Permalink : http://hdl.handle.net/2115/72643

Abstract

本年の冬から春にかけて、針葉樹の幼令木に気象害による被害が多く発生した。 被害のあった場所の地形を見ると、一般的に知られている谷底の他に、一部に斜面や台地の上も含まれていた(図1)。 被害の状況は表-1のとおりである。
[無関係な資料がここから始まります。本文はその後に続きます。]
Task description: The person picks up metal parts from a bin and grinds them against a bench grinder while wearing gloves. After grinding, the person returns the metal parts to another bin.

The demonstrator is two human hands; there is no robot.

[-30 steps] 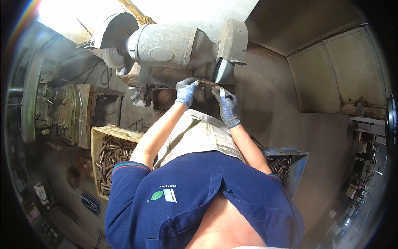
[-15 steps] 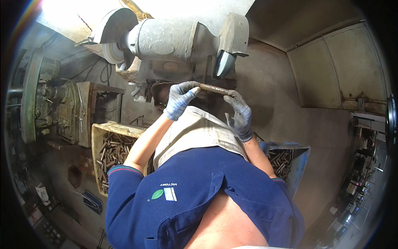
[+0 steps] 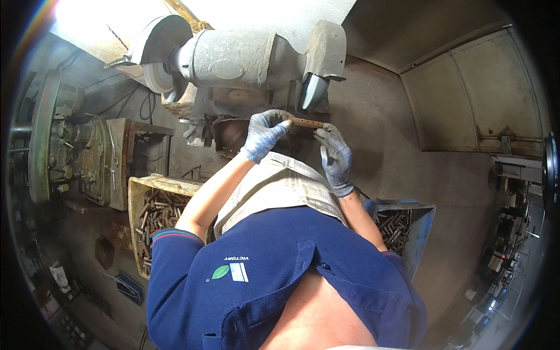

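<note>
A short brown metal tube with a row of small holes along its side spans the gap between my two gloved hands. My left hand pinches its left end between thumb and fingers. At the other end, the fingertips of my right hand close on the tube, the lower fingers curled loosely. Just beyond my hands stands a grey bench grinder. The tube is below its right wheel, apart from it. The pale left wheel sits under a round guard.
A yellowish crate of small metal tubes stands at my left, and a blue crate with similar pieces at my right. Newspaper covers my lap. A green machine is at far left, metal panels at far right.
The tube has turned about its length: its row of holes now faces up where a shiny streak showed before. My left hand has shifted slightly right and up.
</note>
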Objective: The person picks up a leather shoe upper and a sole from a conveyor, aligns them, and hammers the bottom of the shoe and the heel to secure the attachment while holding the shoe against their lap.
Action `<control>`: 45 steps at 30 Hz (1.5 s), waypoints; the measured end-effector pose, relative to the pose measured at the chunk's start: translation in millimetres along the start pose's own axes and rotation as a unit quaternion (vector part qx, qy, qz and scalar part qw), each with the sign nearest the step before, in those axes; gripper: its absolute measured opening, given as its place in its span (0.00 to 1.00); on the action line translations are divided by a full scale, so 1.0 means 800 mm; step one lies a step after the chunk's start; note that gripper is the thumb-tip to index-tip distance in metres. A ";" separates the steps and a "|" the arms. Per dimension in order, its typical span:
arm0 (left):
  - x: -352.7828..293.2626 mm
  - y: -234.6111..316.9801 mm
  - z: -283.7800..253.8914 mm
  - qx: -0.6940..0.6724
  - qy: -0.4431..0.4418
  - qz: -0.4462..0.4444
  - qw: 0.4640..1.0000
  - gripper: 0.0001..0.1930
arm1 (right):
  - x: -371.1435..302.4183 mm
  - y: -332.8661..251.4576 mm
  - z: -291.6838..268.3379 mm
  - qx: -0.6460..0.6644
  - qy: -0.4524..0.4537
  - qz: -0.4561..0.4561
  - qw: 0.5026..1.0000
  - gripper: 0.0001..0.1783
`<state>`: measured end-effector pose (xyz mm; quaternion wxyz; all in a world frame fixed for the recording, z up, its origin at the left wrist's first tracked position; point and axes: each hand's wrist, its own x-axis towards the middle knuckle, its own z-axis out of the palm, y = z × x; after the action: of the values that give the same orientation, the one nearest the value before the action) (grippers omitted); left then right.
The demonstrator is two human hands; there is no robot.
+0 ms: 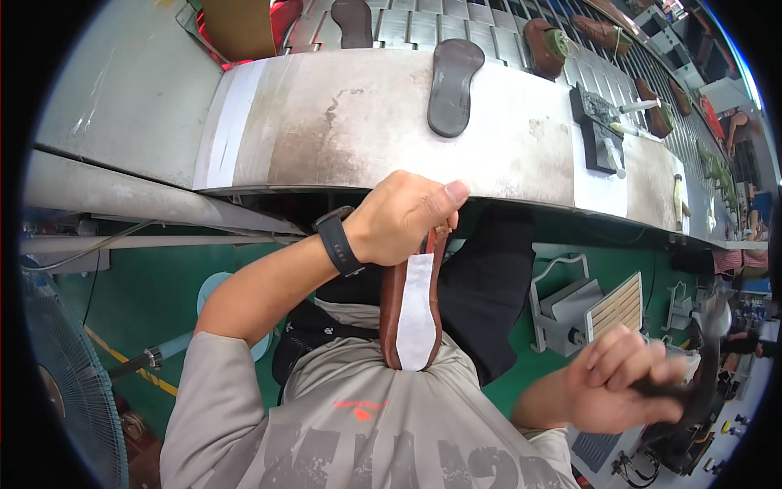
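Observation:
My left hand (407,213), with a dark watch on the wrist, is closed around one end of a brown shoe upper (392,314). The shoe is bottom up, and a white insole (416,314) covers most of its underside. Its other end rests against my shirt, above my lap. Out to the right, my right hand (617,381) is closed on a dark hammer-like tool (699,389), smeared by motion and apart from the shoe. On the bench ahead lies a dark grey shoe sole (455,88), touched by neither hand.
Beyond the pale bench (366,122) runs a slatted metal conveyor (407,28) with another sole (353,23) and brown shoes (544,49). A black holder (596,130) with syringe-like tubes stands right. A fan (73,391) is at left; a metal stand (570,301) sits lower right.

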<state>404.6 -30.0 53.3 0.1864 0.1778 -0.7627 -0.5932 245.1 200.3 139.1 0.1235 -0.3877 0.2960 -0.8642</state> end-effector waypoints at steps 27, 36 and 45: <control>0.008 -0.049 -0.022 -0.181 -0.001 -0.051 0.982 0.41 | -0.095 0.134 -0.060 -0.339 -0.255 0.423 0.801 0.21; 0.009 -0.039 -0.016 -0.178 0.010 -0.051 0.983 0.38 | -0.010 0.058 0.009 0.024 -0.035 0.018 0.999 0.20; -0.005 -0.025 -0.014 -0.151 0.072 -0.024 0.986 0.36 | -0.019 0.062 -0.038 -0.161 -0.258 0.327 0.895 0.10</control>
<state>414.4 -42.3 36.4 0.2508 0.2082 -0.6442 -0.6919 232.3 180.3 84.0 0.4072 -0.4932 0.4990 -0.5847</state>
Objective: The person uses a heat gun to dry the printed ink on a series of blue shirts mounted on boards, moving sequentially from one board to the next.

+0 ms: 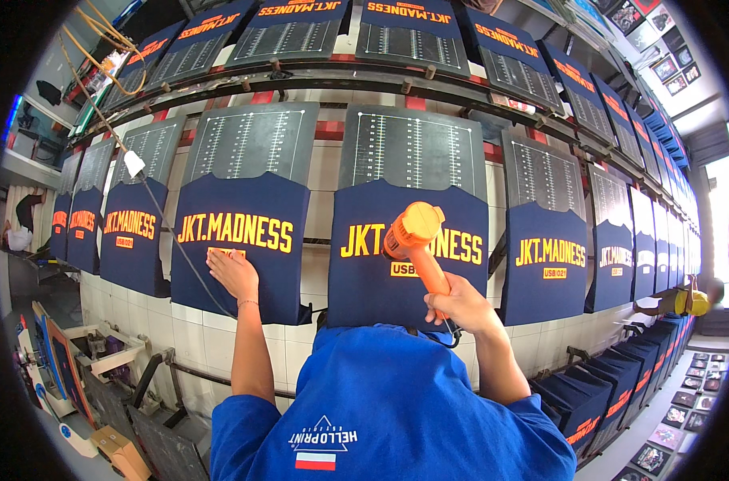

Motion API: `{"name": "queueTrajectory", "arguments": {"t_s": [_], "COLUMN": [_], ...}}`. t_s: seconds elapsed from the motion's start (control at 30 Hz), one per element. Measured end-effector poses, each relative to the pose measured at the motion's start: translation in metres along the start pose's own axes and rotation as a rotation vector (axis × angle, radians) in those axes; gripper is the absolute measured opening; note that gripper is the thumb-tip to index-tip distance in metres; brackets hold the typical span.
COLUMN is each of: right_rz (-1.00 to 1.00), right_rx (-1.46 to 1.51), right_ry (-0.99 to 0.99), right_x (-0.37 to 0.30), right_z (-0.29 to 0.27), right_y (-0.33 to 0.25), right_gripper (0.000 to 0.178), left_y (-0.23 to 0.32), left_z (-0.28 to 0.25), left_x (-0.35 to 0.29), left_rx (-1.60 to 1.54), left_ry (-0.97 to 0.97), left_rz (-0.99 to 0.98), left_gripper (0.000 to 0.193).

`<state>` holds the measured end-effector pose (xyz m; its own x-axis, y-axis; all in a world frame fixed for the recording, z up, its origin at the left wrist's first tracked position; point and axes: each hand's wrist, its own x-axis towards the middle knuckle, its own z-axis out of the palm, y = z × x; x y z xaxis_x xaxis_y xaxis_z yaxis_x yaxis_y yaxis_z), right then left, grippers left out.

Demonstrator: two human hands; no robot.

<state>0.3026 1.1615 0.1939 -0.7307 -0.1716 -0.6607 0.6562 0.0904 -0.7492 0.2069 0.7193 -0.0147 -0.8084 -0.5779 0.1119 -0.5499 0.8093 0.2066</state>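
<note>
My left hand lies flat with its fingers stretched out on a navy T-shirt, at the lower edge of its orange-yellow print. My right hand is wrapped round the handle of an orange heat gun. The gun sits above a second navy T-shirt and hides the middle of its print. Whether it touches the cloth I cannot tell. Both shirts are pulled over dark boards with white ruler markings, side by side.
More printed navy shirts on boards run to either side, with another row beyond a dark metal rail. A cable with a white connector hangs across the left, passing over the shirt under my left hand. A cardboard box sits at lower left.
</note>
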Motion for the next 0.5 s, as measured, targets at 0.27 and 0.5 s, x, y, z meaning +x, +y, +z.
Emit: {"name": "queueTrajectory", "arguments": {"t_s": [0.27, 0.5], "right_rz": [-0.003, -0.002], "right_rx": [-0.013, -0.051], "right_ry": [-0.029, -0.054], "right_x": [0.004, 0.006], "right_z": [0.007, 0.018], "right_y": [-0.002, -0.007], "right_gripper": [0.026, 0.025], "left_y": [0.004, 0.011], "left_z": [0.002, -0.001], "left_x": [-0.017, -0.033], "left_rx": [-0.001, -0.012], "left_ry": [-0.011, -0.006], "left_rz": [0.042, 0.087], "left_gripper": [0.061, 0.061]}}
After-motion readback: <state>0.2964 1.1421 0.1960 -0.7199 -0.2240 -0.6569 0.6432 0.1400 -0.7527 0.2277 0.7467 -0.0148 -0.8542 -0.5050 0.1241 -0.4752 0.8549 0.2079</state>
林内観測露場で得られた気温の過去7年開の記録によると、本年冬期の最低気温は-25℃で前年以前のそれと比較してそれほど特異な極値ではない。また、本年5月の気温は例年とほぼ同程度であった。しかし、前年10月の平均気温および最低気温は過去7年間の記録と比較して最も低い値であった。一般に気象害と言われる場合の、気象要素と被害との因果関係には不明の点が多いが、いずれかの時期の強い冷却が関係しているものと堆定される。 林地の微気象と地形の関係について、今田 (1948 ; 1962)、今田・武藤 (1958) は谷底、台地および斜面の最低気温の観測を行ない、トドマツの凍死の限界温度は-4℃であると報告している。 以上のことから、地形が冷却の過程に影響するものと考えられるので、冬期の地形による冷却分布と冷却過程を調査した結果を報告する。